Top of RECORDS FOR PROCESSING
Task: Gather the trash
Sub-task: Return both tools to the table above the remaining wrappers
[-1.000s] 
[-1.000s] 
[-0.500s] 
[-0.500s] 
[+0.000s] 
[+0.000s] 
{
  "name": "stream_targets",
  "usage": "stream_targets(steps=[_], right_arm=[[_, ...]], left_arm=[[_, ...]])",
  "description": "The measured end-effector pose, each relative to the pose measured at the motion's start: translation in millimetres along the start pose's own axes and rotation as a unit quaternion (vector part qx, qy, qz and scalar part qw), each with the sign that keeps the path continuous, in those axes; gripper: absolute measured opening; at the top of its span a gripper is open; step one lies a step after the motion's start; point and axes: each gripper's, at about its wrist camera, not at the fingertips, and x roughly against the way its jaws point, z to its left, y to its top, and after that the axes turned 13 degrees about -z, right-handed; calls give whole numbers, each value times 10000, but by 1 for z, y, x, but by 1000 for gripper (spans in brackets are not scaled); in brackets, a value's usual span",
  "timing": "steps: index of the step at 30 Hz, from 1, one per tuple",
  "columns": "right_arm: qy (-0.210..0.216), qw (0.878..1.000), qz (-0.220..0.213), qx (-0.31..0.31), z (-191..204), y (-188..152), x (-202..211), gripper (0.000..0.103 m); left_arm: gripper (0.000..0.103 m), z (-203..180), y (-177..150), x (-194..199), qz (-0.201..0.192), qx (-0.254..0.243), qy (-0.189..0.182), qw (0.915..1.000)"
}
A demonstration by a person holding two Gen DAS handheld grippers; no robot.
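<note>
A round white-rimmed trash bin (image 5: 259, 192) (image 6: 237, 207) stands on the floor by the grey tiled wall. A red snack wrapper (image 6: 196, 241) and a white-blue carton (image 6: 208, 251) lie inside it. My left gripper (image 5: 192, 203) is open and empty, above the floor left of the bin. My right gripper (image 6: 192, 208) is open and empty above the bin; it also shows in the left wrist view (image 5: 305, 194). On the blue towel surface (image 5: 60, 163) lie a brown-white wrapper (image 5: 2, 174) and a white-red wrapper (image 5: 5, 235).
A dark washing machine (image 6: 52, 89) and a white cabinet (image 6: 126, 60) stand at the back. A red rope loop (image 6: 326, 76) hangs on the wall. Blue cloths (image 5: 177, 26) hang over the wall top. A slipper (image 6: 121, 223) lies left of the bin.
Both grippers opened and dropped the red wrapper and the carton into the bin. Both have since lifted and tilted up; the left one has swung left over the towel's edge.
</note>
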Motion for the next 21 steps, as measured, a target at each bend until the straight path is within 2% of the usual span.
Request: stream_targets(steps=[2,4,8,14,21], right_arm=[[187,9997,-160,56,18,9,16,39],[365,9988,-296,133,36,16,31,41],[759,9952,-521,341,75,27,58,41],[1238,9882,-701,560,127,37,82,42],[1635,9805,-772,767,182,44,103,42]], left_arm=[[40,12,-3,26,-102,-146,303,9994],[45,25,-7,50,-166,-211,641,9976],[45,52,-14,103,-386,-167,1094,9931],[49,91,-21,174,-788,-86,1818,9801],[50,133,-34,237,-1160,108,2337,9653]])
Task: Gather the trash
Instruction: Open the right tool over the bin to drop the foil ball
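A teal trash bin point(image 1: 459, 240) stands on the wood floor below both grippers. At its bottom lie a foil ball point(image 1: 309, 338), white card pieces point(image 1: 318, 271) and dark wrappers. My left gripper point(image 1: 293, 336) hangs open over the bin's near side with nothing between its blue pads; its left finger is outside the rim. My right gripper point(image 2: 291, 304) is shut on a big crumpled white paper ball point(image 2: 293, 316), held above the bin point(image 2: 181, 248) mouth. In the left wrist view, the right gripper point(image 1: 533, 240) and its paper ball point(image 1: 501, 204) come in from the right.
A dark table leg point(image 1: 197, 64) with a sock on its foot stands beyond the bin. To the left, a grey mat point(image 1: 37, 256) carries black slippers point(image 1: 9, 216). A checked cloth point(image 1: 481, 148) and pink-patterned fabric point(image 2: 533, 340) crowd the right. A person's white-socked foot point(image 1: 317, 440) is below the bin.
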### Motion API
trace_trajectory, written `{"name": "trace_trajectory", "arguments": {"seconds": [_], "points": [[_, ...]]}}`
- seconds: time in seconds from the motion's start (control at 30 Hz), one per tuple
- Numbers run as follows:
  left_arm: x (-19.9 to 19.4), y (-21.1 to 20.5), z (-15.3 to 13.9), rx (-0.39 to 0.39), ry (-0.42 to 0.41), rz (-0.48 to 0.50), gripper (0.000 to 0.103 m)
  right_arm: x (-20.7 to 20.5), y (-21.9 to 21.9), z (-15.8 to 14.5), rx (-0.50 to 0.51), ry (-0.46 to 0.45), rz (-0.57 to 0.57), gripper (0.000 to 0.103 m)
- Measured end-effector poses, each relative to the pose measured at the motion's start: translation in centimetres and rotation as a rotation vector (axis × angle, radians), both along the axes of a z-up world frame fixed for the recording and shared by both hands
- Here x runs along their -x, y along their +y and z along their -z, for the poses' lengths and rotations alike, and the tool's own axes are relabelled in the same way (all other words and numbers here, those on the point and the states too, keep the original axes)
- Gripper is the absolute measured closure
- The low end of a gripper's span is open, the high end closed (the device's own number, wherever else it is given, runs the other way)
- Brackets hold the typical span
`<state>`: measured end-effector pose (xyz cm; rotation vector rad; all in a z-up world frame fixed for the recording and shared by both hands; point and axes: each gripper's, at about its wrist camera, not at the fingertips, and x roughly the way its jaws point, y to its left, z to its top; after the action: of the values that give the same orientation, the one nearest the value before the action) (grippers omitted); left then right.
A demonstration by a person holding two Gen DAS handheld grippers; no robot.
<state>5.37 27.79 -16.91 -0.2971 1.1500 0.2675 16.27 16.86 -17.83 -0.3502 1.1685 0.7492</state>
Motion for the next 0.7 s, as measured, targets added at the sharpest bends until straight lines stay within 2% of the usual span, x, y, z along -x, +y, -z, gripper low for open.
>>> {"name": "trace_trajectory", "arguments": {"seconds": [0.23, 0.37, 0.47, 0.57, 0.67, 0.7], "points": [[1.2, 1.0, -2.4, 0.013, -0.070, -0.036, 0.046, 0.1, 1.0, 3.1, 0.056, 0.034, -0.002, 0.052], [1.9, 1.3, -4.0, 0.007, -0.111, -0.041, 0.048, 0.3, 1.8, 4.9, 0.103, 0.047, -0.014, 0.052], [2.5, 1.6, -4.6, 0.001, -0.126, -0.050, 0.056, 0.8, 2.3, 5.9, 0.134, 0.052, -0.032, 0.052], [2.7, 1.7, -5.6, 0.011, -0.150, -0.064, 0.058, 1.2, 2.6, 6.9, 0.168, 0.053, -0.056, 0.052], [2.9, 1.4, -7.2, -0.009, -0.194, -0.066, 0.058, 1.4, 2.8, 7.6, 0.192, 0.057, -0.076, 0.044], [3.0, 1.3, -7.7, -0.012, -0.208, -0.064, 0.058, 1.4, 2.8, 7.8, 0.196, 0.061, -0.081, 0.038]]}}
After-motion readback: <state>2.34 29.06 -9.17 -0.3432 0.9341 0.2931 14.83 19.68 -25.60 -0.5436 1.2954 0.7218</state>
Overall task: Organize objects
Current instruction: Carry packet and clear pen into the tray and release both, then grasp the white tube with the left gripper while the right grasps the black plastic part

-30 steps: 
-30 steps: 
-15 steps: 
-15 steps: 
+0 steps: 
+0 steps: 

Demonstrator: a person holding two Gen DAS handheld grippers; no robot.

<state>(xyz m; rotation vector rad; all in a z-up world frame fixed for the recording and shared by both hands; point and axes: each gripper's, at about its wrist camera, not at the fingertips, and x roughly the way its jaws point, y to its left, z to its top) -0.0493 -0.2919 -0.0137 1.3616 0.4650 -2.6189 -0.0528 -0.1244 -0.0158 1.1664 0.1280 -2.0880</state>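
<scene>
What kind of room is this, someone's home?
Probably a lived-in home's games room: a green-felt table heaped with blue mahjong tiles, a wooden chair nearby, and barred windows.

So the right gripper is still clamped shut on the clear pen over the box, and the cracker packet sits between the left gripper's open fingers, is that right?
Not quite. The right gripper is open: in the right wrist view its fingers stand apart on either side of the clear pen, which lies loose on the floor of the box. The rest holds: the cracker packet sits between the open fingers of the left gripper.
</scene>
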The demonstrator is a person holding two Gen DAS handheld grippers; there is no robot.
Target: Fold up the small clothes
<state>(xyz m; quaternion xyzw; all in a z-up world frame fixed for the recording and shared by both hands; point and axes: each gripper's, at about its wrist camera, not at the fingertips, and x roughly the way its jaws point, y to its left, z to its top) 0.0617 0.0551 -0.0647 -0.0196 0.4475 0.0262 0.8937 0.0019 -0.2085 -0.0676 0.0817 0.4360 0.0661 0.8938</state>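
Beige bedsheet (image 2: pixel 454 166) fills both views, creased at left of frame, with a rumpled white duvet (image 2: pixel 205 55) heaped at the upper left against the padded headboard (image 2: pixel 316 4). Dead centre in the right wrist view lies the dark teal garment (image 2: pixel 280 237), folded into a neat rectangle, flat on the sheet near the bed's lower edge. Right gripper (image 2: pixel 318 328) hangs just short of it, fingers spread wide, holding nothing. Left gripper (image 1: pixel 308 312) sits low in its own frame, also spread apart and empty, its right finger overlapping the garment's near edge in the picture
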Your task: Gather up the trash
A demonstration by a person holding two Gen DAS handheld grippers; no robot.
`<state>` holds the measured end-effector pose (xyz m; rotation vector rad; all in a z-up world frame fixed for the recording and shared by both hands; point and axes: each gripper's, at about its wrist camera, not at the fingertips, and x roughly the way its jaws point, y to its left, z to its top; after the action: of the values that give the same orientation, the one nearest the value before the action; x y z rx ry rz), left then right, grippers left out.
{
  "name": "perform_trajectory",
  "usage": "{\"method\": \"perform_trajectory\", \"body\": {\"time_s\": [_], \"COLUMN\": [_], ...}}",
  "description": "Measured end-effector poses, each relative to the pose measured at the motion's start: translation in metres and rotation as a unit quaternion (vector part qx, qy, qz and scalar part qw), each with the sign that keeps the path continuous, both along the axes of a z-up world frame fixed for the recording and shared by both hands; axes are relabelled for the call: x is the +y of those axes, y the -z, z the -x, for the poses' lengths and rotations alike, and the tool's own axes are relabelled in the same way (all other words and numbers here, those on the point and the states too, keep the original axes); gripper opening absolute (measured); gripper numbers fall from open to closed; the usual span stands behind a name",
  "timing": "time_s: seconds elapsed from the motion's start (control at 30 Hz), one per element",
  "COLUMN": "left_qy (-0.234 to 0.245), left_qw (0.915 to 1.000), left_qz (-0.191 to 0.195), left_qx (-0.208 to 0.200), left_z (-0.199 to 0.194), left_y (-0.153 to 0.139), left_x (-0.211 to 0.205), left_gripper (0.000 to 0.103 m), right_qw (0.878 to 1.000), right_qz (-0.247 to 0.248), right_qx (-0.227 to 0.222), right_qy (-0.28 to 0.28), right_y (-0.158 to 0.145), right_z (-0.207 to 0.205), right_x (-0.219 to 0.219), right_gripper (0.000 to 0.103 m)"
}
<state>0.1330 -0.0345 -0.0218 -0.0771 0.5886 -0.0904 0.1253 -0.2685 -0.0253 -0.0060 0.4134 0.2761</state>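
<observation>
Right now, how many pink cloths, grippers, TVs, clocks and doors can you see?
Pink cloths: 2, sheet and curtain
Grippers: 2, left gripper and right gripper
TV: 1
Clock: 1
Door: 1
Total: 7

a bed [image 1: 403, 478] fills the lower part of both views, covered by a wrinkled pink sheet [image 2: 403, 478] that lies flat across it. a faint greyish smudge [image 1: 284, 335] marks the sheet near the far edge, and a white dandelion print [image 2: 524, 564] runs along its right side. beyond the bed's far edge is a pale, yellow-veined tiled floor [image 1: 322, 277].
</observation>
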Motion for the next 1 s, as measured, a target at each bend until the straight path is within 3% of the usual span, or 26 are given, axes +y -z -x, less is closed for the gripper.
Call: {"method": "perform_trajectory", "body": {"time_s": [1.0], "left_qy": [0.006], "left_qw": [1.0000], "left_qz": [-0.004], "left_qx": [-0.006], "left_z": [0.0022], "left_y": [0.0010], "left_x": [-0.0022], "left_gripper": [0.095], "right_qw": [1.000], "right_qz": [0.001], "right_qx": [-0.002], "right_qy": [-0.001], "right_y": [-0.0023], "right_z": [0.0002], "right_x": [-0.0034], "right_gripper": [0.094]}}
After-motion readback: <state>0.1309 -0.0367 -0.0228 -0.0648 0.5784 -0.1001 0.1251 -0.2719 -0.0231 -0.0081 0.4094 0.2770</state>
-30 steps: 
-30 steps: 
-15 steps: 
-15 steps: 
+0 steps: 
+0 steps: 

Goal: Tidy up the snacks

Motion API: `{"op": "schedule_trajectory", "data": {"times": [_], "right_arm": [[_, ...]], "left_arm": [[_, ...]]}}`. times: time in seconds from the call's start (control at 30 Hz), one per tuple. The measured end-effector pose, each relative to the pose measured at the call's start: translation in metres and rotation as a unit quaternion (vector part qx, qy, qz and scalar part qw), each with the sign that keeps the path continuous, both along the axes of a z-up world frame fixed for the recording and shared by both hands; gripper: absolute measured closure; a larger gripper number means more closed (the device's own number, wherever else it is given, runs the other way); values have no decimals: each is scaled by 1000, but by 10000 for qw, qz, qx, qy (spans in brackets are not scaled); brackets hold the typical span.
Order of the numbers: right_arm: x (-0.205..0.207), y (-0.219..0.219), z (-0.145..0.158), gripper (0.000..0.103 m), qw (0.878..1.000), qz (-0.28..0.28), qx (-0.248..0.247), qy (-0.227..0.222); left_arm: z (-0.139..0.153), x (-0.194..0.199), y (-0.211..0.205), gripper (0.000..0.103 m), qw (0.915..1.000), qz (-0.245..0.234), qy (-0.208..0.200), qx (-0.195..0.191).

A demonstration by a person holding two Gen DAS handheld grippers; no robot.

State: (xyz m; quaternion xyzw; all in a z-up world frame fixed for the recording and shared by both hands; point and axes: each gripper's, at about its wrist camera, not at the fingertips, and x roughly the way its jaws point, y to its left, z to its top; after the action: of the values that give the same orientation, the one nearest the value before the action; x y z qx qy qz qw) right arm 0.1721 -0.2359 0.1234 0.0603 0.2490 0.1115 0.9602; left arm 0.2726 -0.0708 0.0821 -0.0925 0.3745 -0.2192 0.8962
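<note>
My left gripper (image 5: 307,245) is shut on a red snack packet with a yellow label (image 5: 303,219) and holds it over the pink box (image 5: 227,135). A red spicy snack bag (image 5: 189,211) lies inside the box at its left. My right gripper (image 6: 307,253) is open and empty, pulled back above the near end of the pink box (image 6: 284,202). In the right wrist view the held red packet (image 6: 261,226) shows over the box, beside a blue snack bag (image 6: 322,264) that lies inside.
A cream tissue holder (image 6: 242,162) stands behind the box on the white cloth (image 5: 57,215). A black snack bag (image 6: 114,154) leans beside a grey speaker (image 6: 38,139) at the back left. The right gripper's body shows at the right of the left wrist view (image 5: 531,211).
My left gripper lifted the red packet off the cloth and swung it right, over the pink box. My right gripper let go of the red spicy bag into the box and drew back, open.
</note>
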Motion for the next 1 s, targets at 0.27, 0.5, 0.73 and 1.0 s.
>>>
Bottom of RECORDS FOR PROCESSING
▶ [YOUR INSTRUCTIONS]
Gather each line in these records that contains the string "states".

▶ [ANSWER SPACE]
- Here x runs along their -x, y along their +y and z along their -z, for the poses' lengths and rotations alike, and the tool's own axes are relabelled in the same way (all other words and numbers here, those on the point and the states too, keep the original axes)
  "description": "Measured end-effector poses, each relative to the pose measured at the motion's start: translation in metres and rotation as a unit quaternion (vector part qx, qy, qz and scalar part qw), each with the sign that keeps the path continuous, both along the axes of a z-up world frame fixed for the recording and shared by both hands; axes are relabelled for the call: x is the +y of those axes, y the -z, z the -x, for the poses' lengths and rotations alike, and the tool's own axes are relabelled in the same way (all other words and numbers here, those on the point and the states too, keep the original axes); gripper opening absolute (measured); gripper numbers fall from open to closed; the usual span stands behind a name",

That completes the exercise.